The goals of the study were all met.  Prototypes of the catch timers were tested extensively and, while refinements are necessary, the devices were shown to work and will produce data on when individual fish enter the pot.  The catch timers can also be deployed, retrieved, and downloaded without reducing the expected efficiency of a pot sampling operation.  The best strategy for collection and management of deployment, retrieval, and catch data clearly emerged as a consequence of the field work; future studies can be conducted with much greater efficiency as a result. The timing of the various aspects of research fishing with pots indicated that as many as 60 pot lifts can be accomplished in a single sea day, though 30 or 40 daily pot lifts is likely to be a more reasonable pace to expect during an extended voyage under fair conditions.  It is not yet known if 30 or 40 pot lifts per day will produce sample sizes that will yield reasonably low variances; the components of variance in cod pot data have yet to be assessed.

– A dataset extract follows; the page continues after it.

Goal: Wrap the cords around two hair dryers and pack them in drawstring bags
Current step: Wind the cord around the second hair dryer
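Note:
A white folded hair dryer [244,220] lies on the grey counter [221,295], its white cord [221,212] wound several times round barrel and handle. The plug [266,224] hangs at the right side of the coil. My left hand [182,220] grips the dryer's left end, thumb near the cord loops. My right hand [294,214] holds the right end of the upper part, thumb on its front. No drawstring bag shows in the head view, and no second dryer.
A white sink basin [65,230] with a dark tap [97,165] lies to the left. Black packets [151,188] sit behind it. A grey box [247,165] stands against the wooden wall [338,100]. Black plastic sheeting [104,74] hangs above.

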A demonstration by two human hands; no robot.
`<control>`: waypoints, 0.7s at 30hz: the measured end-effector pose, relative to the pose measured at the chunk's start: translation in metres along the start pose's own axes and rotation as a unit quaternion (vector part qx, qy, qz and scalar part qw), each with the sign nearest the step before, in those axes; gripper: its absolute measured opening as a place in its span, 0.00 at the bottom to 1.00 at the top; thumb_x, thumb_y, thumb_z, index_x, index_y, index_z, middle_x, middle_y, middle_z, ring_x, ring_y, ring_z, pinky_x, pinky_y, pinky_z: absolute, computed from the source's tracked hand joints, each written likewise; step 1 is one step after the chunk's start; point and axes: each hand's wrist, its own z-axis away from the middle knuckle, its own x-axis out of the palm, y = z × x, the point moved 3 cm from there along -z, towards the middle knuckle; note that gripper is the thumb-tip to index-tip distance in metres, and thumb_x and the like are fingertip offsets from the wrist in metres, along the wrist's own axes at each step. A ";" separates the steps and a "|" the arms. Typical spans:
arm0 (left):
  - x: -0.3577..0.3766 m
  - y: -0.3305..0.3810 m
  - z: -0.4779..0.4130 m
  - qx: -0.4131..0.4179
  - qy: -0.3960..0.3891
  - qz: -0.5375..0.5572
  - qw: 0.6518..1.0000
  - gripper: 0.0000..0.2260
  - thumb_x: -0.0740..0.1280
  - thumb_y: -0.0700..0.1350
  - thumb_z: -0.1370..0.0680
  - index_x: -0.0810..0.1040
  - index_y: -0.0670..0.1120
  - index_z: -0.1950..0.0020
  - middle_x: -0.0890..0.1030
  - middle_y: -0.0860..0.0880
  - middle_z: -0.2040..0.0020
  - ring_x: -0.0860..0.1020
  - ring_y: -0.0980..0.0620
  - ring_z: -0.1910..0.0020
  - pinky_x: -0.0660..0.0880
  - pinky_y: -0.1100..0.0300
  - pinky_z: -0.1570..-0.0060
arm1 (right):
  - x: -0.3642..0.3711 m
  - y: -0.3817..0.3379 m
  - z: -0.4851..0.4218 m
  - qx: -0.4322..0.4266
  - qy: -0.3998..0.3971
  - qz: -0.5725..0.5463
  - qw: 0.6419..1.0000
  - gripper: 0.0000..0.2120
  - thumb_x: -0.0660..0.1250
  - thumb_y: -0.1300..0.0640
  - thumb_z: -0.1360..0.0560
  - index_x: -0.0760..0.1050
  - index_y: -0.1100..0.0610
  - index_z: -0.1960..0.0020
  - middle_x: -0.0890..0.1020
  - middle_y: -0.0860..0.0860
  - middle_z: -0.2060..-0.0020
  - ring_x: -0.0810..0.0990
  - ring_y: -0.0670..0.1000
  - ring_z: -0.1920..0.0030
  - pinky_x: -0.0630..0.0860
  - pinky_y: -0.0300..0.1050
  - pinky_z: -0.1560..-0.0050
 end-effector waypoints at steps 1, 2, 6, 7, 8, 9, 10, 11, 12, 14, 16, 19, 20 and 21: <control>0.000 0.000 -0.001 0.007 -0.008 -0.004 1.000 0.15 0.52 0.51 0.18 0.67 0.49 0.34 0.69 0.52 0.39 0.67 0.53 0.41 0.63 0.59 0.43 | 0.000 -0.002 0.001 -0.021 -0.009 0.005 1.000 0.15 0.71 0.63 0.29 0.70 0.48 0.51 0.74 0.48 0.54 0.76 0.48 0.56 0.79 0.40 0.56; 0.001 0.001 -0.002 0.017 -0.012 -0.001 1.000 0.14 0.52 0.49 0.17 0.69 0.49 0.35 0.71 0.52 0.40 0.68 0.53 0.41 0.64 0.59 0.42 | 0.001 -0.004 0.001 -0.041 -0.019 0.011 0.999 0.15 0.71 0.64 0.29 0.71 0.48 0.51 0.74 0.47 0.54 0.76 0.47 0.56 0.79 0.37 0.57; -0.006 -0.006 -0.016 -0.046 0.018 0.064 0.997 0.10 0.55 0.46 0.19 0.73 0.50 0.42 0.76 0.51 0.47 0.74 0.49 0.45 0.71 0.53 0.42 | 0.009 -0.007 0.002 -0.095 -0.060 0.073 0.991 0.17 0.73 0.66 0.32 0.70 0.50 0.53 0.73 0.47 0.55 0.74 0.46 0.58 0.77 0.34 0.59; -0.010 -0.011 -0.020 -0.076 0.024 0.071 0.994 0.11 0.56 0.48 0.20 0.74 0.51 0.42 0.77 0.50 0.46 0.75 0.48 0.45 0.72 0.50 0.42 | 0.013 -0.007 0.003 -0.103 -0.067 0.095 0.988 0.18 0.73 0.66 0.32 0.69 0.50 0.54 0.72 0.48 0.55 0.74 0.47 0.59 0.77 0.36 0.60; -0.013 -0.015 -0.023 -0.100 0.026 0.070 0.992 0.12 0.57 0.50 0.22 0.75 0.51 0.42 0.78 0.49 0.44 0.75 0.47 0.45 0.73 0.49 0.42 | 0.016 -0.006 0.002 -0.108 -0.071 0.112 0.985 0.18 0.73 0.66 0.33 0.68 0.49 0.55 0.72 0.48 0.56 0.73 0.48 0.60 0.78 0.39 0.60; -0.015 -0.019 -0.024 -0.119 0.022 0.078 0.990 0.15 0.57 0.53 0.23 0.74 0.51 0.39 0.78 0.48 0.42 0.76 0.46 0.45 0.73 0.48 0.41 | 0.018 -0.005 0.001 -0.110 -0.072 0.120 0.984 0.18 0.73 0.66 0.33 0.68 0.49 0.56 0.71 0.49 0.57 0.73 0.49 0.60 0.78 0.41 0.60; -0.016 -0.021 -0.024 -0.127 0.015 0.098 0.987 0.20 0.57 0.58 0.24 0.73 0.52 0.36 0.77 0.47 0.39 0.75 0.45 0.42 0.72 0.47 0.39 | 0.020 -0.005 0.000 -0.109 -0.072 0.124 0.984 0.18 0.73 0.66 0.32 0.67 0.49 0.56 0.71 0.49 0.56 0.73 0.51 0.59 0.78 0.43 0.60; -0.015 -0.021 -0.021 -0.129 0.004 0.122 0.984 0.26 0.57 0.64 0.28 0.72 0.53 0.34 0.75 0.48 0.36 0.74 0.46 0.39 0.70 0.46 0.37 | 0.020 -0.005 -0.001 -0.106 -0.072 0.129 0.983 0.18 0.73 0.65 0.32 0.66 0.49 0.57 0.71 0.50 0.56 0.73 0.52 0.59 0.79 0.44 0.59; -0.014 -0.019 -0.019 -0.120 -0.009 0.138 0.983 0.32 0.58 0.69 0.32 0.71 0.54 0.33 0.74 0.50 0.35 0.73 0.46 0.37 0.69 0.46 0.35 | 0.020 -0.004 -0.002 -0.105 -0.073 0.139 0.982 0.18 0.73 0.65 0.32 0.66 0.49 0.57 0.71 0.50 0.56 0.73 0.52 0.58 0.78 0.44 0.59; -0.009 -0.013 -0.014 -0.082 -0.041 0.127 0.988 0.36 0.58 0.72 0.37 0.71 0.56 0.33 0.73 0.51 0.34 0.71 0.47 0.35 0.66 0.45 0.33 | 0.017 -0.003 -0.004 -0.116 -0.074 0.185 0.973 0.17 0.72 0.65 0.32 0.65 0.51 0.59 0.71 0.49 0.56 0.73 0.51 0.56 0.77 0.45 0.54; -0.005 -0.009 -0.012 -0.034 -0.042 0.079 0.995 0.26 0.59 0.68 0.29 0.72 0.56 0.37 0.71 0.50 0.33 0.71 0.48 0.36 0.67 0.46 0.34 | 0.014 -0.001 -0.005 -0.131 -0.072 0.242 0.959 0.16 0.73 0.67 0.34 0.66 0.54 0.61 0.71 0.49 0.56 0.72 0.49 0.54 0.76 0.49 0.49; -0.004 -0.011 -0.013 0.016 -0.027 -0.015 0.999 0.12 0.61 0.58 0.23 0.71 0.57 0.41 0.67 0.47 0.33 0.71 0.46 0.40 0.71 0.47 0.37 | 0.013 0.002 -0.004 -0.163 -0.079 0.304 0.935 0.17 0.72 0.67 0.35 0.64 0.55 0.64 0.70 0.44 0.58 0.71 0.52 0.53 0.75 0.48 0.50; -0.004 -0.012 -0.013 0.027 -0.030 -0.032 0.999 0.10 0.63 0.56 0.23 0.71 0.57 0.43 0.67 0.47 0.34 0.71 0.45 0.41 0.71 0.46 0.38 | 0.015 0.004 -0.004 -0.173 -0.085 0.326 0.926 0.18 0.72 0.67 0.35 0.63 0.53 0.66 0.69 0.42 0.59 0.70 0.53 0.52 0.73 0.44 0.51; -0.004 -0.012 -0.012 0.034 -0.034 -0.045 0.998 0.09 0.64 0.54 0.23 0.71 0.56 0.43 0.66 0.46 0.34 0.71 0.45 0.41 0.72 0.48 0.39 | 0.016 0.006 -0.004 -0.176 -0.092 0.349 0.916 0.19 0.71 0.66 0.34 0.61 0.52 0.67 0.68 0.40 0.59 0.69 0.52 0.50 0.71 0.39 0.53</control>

However, 30 or 40 pot lifts per day will be ample to permit such sample size evaluations in a pilot project.  Based on the information gleaned from the cod pot feasibility cruise, we conclude that further development of this sampling instrument is well worth pursuing. Next steps include designing a research pot (including refining the catch timers), manufacturing enough research pots to conduct a pilot project, and conducting a pilot project to estimate as many components of variance as possible for standardized pot catch data collected for spawning populations.

By Anne Hollowed.


Age and Growth Program

Estimated production figures for 1 January to 30 June 2001.

Yellowfin sole: 302
Walleye pollock: 10,306
Sablefish: 3,700
Atka mackerel: 1,989
Pacific whiting: 1,913
Northern rockfish: 1,240
Light dusky rockfish: 186

Total production figures were 19,636 with 4,524 test ages and 148 examined and determined to be unreadable.


OSCURS Model

As part of the NMFS Rotational Assignment Program, Jim Ingraham visited the Southwest Fisheries Science Center’s Pacific Fisheries Environmental Laboratory (PFEL) from November to March in order to collaborate on the implementation of the Ocean Surface Current Simulations (OSCURS) model on PFEL’s Live Access Server (LAS).  The OSCURS numerical model is a research tool that allows oceanographers and fisheries scientists to perform retrospective analyses of daily ocean surface currents over the last several decades anywhere in the North Pacific Ocean and Bering Sea in a 90-km oceanwide grid from Baja California to China and from 10ºN to the Bering Strait.  OCSURS is used to measure the movement of surface mixed-layer water (trajectory) over time, as well as the movement of what was in or on the water.  Ocean surface currents affect organisms suspended and swimming in the water by determining their drift and affecting their destinations.  OSCURS has also gained visibility as an accidental debris tracker to analyze accidental at-sea events.  Investigation of events such as spills of cargo containers loaded with thousands of long-term floating objects such as shoes,  plastic bathtub toys, professional hockey gloves, thongs, or computer monitors have been used to fine-tune the OSCURS model and has drawn much public interest.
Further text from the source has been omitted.